Multifunctional trans-cinnamaldehyde (CA) and its analogs display anti-cancer properties, with 2-benzoyloxycinnamaldehyde (BCA) and 5-fluoro-2-hydroxycinnamaldehyde (FHCA) being identified as the ortho-substituted analogs that possess potent anti-tumor activities. In this study, BCA, FHCA and a novel analog 5-fluoro-2-benzoyloxycinnamaldehyde (FBCA), were demonstrated to decrease growth and colony formation of human colon-derived HCT 116 and mammary-derived MCF-7 carcinoma cells under non-adhesive conditions. The 2-benzoyloxy and 5-fluoro substituents rendered FBCA more potent than BCA and equipotent to FHCA. The cellular events by which these cinnamaldehydes caused G2/M phase arrest and halted proliferation of HCT 116 cells were thereby investigated. Lack of significant accumulation of mitosis marker phospho-histone H3 in cinnamaldehyde-treated cells indicated that the analogs arrested cells in G2 phase. G2 arrest was brought about partly by cinnamaldehyde-mediated depletion of cell cycle proteins involved in regulating G2 to M transition and spindle assembly, namely cdk1, cdc25C, mad2, cdc20 and survivin. Cyclin B1 levels were found to be increased, which in the absence of active cdk1, would fail to drive cells into M phase. Concentrations of cinnamaldehydes that brought about dysregulation of levels of cell cycle proteins also caused tubulin aggregation, as evident from immunodetection of dose-dependent tubulin accumulation in the insoluble cell lysate fractions. In a cell-free system, reduced biotin-conjugated iodoacetamide (BIAM) labeling of tubulin protein pretreated with cinnamaldehydes was indicative of drug interaction with the sulfhydryl groups in tubulin. In conclusion, cinnamaldehydes treatment at proapoptotic concentrations caused tubulin aggregation and dysegulation of cell cycle regulatory proteins cdk1 and cdc25C that contributed at least in part to arresting cells at G2 phase, resulting in apoptotic cell death characterized by emergence of cleaved forms of caspase 3 and poly (ADP-ribose) polymerase (PARP). Results presented in this study have thus provided further insights into the intricate network of cellular events by which cinnamaldehydes induce tumor cell death.

Type: Article
Title: Induction of Tumor Cell Death through Targeting Tubulin and Evoking Dysregulation of Cell Cycle Regulatory Proteins by Multifunctional Cinnamaldehydes
Open access status: An open access version is available from UCL Discovery
DOI: 10.1371/journal.pone.0050125
Publisher version: http://dx.doi.org/10.1371/journal.pone.0050125
Language: English
Additional information: © 2012 Nagle et al. This is an open-access article distributed under the terms of the Creative Commons Attribution License, which permits unrestricted use, distribution, and reproduction in any medium, provided the original author and source are credited.
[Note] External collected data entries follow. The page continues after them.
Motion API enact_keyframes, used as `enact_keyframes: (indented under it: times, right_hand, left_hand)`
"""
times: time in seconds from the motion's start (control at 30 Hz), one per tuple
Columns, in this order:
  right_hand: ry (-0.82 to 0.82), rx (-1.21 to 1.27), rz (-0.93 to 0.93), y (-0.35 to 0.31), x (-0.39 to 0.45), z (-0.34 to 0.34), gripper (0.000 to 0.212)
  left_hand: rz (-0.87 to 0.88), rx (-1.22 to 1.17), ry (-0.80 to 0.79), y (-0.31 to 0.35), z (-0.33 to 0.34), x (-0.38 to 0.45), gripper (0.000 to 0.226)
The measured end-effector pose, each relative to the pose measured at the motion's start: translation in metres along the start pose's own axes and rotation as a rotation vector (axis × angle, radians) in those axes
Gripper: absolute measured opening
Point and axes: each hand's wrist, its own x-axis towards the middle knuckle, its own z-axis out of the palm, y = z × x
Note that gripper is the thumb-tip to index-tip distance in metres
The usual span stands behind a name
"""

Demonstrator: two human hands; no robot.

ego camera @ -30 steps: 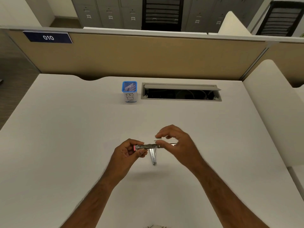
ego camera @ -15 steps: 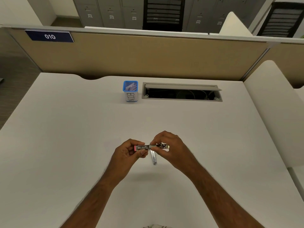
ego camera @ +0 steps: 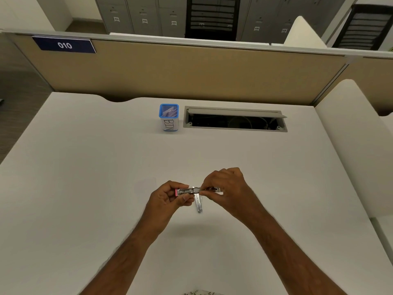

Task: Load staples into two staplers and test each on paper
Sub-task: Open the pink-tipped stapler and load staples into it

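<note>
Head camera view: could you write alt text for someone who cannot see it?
Two bare hands hold a small opened metal stapler with a pink end above a white desk; the left hand grips the pink end, the right hand pinches the other. A blue mesh cup labelled BIN stands behind.

Even, soft overhead light; faint shadow under hands (diffuse); wide-angle bowing at edges; slight softness throughout.

White desk (ego camera: pixel 85 167), blue bin (ego camera: pixel 169 117) on it
</note>
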Motion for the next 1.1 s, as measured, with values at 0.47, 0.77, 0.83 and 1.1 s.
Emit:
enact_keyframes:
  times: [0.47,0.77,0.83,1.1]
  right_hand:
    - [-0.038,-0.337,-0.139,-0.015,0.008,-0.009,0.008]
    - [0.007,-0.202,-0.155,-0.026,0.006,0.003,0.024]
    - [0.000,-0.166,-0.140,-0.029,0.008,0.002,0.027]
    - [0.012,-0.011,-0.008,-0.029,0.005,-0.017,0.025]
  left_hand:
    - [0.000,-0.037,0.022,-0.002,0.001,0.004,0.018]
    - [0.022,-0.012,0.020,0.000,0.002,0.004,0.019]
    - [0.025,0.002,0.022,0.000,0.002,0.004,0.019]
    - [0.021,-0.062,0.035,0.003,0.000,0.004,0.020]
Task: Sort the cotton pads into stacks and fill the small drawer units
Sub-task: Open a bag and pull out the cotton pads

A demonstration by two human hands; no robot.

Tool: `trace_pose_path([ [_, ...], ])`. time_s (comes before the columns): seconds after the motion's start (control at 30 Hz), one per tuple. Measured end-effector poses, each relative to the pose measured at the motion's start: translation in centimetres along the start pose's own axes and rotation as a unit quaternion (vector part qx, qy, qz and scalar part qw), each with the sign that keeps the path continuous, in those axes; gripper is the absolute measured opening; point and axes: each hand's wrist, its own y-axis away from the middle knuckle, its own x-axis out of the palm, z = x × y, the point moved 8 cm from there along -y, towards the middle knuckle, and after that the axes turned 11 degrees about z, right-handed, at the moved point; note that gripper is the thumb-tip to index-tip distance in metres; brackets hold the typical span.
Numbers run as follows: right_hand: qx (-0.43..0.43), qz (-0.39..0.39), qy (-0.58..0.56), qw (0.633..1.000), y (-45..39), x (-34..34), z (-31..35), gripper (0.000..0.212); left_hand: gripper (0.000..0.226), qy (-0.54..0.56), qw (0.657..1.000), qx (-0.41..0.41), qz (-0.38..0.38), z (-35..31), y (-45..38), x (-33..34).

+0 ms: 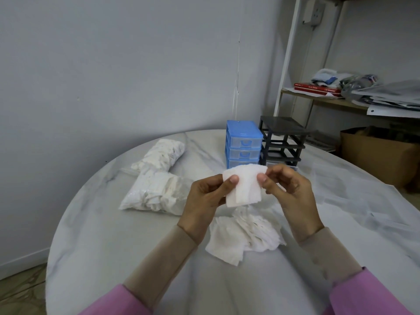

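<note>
Both my hands hold a small stack of white square cotton pads [244,186] up above the table. My left hand [205,198] pinches its left edge with the thumb on top, and my right hand [287,189] pinches its right edge. Below them a loose heap of cotton pads [244,237] lies on the round marble table [113,246]. A blue drawer unit [243,144] with three clear drawers, all closed, stands behind the held pads. Next to it on the right stands a dark grey drawer frame [283,142] whose slots look empty.
Two clear plastic bags stuffed with cotton pads [159,178] lie on the table's left half. A thin clear plastic sheet [363,201] covers the table's right side. Behind stand a shelf with books and clutter [341,89] and a cardboard box [381,153].
</note>
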Motion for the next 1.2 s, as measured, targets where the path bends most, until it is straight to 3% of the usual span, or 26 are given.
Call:
trace_pose_path([
  [0.07,0.005,-0.019,-0.043,0.999,0.0,-0.5,-0.1,0.006,0.031,-0.011,1.000,0.005,-0.009,-0.1,0.0,-0.1],
  [0.27,0.007,-0.041,-0.094,0.995,-0.2,-1.2,0.0,0.024,0.009,-0.041,0.998,0.023,-0.032,-0.7,0.6,-0.2],
  [0.4,0.005,0.030,-0.078,0.996,0.2,0.7,0.1,0.046,0.034,-0.066,0.992,0.056,-0.094,-1.1,0.9,-1.3],
  [0.47,0.015,0.046,-0.091,0.995,0.3,1.5,0.0,0.040,0.046,-0.103,0.987,0.072,-0.101,-1.4,0.9,-1.6],
  [0.53,0.018,0.065,-0.092,0.993,0.5,2.3,0.1,0.020,0.050,-0.125,0.985,0.073,-0.098,-1.5,0.9,-1.6],
  [0.6,0.013,0.075,-0.071,0.995,0.6,2.6,0.1,0.010,0.039,-0.118,0.987,0.068,-0.086,-1.4,0.9,-1.5],
  [0.83,0.035,0.057,-0.084,0.994,0.7,2.4,-0.7,0.016,0.020,-0.040,0.998,0.052,-0.024,-1.2,0.8,-0.1],
  [1.07,0.011,0.080,0.000,0.997,0.6,2.2,-0.1,0.030,0.043,-0.087,0.995,0.045,0.019,-1.3,0.6,0.5],
  [1.2,0.010,0.080,0.009,0.997,0.7,2.3,-0.1,0.031,0.042,-0.085,0.995,0.041,0.040,-1.4,0.8,1.1],
])
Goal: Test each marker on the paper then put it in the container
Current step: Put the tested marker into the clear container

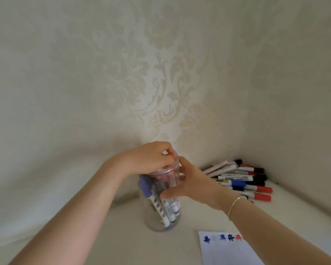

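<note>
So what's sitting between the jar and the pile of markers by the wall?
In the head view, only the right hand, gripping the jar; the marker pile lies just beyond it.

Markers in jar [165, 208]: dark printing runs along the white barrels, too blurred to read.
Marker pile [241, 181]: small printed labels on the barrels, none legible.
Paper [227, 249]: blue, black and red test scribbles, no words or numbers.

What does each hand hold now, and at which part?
Right hand grips the clear jar at its upper side wall. Left hand pinches a red-capped marker at the jar's mouth.
</note>
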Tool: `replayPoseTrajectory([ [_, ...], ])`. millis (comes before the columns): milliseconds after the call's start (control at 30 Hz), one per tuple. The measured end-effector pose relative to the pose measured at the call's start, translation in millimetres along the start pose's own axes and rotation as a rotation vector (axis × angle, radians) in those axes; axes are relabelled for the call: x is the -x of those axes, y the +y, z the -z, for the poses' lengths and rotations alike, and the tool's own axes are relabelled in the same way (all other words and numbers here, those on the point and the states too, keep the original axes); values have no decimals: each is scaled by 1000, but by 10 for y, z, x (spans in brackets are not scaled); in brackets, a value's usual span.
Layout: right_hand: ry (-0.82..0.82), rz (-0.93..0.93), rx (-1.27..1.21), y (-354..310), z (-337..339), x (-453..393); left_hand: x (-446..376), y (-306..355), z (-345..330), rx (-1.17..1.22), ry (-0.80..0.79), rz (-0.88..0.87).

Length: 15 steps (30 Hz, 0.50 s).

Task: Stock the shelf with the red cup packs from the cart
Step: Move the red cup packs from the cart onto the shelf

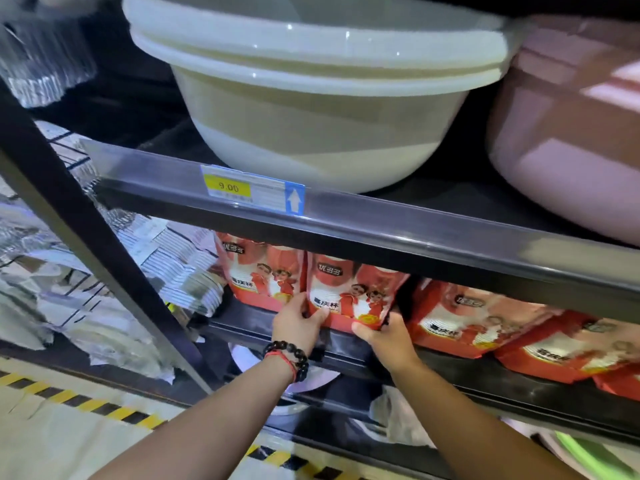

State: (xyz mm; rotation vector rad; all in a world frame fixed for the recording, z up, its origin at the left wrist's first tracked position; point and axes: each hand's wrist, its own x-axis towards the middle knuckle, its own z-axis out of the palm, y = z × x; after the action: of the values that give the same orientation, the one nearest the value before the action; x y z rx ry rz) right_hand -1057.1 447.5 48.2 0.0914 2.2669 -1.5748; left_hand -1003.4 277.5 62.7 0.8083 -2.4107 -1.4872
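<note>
Both hands (299,323) round half-hidden pack (349,296)

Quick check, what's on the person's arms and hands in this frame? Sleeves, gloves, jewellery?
Both forearms are bare: no sleeves in view and no gloves. The left hand has a bracelet of dark round beads at the wrist, with a thin red cord band beside it. The right hand and its wrist carry nothing visible.

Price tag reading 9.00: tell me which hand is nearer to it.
Left. The left hand grips the red cup pack almost straight below the price tag; the right hand holds the pack's other corner, farther right.
</note>
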Motion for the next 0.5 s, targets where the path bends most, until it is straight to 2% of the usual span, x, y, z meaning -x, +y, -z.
replayPoseTrajectory([
  [300, 119, -136, -62, -261, -99, 30, -5, 11, -121, 105, -11, 64],
  [500, 194, -95, -67, -155, -182, 36, -9, -37, -78, 65, -33, 33],
])
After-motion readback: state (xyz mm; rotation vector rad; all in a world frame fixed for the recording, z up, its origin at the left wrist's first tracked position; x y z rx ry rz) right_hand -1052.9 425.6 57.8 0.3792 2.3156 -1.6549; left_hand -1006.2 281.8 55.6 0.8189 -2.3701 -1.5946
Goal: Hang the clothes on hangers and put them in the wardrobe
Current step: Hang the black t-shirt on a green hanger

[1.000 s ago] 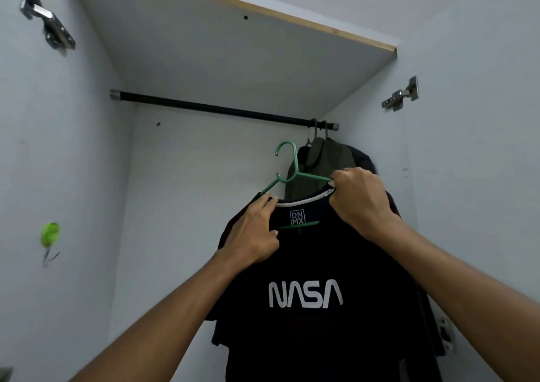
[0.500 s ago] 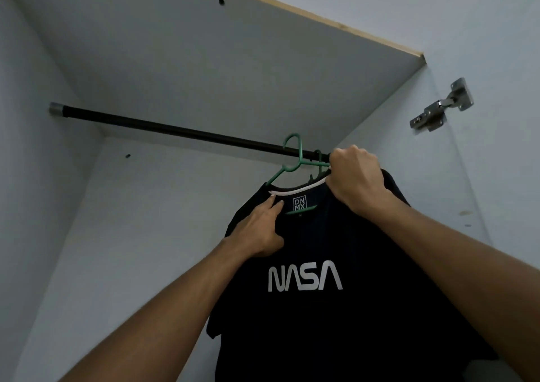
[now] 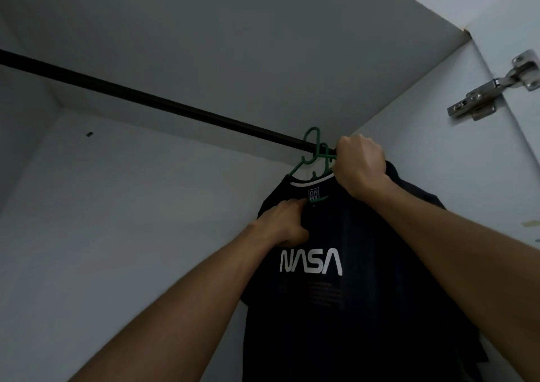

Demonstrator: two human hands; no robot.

This work was supported by the National University of Singapore (Academic Research Fund Tier 1 R-148-000-116-112 to EHC and NUS President Graduate Fellowship to AAN) and the School of Pharmacy, University of London (to GW). The funders had no role in study design, data collection and analysis, decision to publish, or preparation of the manuscript.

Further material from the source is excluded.